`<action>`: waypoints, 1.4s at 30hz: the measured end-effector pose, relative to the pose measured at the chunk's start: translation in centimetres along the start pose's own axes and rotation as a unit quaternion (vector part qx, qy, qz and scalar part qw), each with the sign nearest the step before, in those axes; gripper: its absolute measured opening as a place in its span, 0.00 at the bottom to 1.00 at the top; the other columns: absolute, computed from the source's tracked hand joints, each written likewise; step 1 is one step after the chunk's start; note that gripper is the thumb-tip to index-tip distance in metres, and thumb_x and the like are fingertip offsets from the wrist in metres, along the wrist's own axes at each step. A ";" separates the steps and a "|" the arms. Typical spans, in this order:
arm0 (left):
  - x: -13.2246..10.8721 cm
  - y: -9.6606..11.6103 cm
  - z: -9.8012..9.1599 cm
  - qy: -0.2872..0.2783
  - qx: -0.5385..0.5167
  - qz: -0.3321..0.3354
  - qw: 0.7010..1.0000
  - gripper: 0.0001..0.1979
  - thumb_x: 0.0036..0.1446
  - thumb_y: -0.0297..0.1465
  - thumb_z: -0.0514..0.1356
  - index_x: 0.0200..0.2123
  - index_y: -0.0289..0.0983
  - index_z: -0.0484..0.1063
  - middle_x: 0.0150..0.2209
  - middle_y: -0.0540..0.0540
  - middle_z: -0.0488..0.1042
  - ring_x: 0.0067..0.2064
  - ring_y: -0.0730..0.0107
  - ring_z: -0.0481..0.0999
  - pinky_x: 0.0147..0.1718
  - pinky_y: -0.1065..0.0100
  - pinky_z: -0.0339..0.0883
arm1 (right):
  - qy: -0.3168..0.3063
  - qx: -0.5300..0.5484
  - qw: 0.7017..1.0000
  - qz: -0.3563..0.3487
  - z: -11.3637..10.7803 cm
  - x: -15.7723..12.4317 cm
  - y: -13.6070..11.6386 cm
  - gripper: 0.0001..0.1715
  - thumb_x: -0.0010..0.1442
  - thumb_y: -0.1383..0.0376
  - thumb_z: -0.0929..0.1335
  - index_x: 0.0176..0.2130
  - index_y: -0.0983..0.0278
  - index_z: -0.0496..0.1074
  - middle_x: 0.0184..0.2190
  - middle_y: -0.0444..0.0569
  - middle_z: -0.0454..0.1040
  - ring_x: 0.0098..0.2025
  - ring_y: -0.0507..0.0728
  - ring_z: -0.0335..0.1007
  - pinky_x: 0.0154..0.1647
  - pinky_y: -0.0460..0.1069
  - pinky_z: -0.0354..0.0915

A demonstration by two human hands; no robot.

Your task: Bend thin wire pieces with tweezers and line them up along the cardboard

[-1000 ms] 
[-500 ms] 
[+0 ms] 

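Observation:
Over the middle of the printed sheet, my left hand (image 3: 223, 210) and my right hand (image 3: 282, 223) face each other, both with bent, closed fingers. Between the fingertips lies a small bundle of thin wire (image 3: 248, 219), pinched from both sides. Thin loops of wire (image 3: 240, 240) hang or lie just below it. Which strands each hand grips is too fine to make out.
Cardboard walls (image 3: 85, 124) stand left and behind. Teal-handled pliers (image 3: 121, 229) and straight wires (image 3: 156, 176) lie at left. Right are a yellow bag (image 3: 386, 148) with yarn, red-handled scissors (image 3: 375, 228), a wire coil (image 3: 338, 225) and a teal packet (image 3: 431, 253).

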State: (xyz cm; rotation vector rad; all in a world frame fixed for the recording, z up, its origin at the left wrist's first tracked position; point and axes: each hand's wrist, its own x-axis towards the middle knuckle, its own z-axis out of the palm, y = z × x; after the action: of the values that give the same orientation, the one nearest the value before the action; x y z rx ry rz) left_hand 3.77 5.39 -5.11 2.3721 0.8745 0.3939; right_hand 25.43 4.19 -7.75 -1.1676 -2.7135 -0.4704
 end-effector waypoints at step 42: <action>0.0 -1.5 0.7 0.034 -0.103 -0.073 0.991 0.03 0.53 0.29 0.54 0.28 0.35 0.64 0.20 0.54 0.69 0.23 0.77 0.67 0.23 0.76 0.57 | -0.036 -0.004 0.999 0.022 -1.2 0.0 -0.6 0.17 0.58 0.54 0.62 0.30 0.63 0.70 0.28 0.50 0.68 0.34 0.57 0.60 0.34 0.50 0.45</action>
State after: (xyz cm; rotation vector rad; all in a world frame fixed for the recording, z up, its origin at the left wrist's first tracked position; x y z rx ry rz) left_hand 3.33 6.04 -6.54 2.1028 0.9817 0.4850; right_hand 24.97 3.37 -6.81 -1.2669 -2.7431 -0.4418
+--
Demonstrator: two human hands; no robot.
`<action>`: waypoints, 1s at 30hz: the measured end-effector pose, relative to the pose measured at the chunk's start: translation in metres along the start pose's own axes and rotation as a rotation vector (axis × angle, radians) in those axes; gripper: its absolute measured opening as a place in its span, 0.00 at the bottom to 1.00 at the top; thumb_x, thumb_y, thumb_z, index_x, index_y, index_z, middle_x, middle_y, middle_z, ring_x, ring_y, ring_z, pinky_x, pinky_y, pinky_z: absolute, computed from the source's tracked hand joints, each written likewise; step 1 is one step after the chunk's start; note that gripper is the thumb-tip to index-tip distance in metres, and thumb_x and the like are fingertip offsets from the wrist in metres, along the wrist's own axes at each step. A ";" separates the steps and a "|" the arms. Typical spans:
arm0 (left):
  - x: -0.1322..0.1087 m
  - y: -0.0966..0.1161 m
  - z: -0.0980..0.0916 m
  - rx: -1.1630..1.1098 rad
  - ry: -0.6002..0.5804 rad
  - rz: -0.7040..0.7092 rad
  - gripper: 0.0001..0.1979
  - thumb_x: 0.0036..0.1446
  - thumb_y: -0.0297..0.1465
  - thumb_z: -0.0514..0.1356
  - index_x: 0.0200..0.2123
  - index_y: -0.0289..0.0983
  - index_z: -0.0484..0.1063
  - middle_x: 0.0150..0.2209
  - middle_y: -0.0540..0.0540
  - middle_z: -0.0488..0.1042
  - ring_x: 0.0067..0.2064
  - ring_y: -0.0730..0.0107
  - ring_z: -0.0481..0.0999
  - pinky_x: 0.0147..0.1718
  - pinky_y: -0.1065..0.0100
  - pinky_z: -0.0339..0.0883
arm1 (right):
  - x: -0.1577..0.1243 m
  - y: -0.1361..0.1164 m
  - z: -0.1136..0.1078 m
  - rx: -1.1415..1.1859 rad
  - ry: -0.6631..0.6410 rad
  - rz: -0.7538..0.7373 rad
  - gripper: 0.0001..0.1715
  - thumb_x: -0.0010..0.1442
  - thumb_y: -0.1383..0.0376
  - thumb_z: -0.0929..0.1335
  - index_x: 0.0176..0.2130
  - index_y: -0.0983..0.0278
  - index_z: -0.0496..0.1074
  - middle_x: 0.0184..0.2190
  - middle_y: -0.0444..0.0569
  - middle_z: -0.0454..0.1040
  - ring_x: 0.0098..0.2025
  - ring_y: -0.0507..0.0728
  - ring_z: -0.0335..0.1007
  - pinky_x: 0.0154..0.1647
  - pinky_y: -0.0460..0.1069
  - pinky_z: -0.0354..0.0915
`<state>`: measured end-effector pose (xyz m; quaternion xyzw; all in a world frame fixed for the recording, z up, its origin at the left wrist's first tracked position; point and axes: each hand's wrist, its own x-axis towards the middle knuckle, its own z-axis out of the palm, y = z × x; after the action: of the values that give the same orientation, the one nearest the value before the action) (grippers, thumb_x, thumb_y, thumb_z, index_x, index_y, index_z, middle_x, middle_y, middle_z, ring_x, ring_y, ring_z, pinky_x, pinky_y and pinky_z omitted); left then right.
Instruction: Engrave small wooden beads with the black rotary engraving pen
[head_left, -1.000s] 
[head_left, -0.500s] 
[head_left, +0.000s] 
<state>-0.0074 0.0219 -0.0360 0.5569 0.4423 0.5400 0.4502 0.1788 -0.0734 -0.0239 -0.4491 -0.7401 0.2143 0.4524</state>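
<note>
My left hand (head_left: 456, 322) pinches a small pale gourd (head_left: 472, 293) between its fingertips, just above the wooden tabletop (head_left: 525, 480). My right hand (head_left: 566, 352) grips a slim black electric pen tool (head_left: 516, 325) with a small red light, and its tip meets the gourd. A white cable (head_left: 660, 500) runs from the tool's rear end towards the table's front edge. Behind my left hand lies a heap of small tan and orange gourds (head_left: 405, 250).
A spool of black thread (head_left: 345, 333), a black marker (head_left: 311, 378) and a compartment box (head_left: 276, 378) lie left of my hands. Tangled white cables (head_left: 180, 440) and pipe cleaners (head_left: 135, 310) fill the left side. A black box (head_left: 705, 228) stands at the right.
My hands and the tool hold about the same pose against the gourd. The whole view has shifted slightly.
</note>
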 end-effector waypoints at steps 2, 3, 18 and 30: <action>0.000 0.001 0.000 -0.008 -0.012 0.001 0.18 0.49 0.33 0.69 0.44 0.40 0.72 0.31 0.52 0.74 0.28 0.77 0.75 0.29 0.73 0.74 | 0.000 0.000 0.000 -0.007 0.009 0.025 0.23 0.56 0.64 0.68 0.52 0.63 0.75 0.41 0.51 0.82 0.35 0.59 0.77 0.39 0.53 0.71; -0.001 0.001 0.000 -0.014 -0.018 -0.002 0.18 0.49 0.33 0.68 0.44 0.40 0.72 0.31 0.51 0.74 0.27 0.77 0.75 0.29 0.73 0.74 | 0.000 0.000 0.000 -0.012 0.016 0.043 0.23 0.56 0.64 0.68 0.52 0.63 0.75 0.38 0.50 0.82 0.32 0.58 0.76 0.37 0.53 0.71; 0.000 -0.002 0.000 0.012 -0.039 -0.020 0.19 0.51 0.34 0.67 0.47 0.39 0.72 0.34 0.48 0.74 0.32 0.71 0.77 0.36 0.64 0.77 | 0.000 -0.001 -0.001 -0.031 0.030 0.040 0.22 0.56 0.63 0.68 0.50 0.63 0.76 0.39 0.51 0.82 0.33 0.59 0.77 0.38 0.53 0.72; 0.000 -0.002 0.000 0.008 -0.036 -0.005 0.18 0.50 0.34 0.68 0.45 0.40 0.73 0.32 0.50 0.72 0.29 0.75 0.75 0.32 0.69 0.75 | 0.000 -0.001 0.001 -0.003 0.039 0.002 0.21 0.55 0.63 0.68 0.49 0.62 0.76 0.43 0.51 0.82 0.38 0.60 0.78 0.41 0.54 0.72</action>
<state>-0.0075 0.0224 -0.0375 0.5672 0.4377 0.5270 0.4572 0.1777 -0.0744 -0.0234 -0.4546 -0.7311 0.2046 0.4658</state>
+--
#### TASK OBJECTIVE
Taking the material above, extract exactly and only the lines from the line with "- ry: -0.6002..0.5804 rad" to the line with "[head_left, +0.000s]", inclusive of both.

#### WRITTEN SOLUTION
  - ry: -0.6002..0.5804 rad
  - rz: -0.7040..0.7092 rad
  - gripper: 0.0001..0.1979
  - thumb_x: 0.0036..0.1446
  - thumb_y: -0.0297..0.1465
  - thumb_z: -0.0514..0.1356
  - index_x: 0.0200..0.2123
  - index_y: -0.0289..0.0983
  - index_z: -0.0484..0.1063
  - middle_x: 0.0150..0.2209
  - middle_y: -0.0540..0.0540
  - middle_z: -0.0488..0.1042
  - ring_x: 0.0067..0.2064
  - ring_y: -0.0730..0.0107
  - ring_z: -0.0481..0.0999
  - pinky_x: 0.0147..0.1718
  - pinky_y: -0.1065..0.0100
  - pinky_z: -0.0339..0.0883
arm1 (right):
  - x: -0.1577..0.1243 m
  - y: -0.1361..0.1164 m
  - z: -0.1136..0.1078 m
  - rx: -1.1415..1.1859 rad
  - ry: -0.6631..0.6410 rad
  - rz: -0.7538..0.7373 rad
  - gripper: 0.0001..0.1715
  - thumb_x: -0.0010..0.1442
  - thumb_y: -0.1383..0.0376
  - thumb_z: -0.0929..0.1335
  - index_x: 0.0176..0.2130
  - index_y: -0.0983..0.0278
  - index_z: -0.0496..0.1074
  - middle_x: 0.0184..0.2190
  - middle_y: -0.0444..0.0569
  - middle_z: -0.0454..0.1040
  - ring_x: 0.0098..0.2025
  - ring_y: -0.0507..0.0728
  - ring_z: -0.0335..0.1007
  - pinky_x: 0.0154..0.1647
  - pinky_y: -0.0460..0.1069
  - pinky_z: -0.0354..0.0915
`<state>`: measured end-effector pose (xyz m; quaternion xyzw; all in a world frame fixed for the recording, z up, its origin at the left wrist's first tracked position; point and axes: each hand's wrist, its own x-axis towards the middle knuckle, its own z-axis out of the palm, y = z × x; after the action: of the values that give the same orientation, the one nearest the value before the action) (grippers, thumb_x, thumb_y, thumb_z, index_x, index_y, index_z, middle_x, middle_y, middle_z, ring_x, ring_y, ring_z, pinky_x, pinky_y and pinky_z omitted); left then right.
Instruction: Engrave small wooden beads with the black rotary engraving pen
[head_left, -1.000s] 
[head_left, -0.500s] 
[head_left, +0.000s] 

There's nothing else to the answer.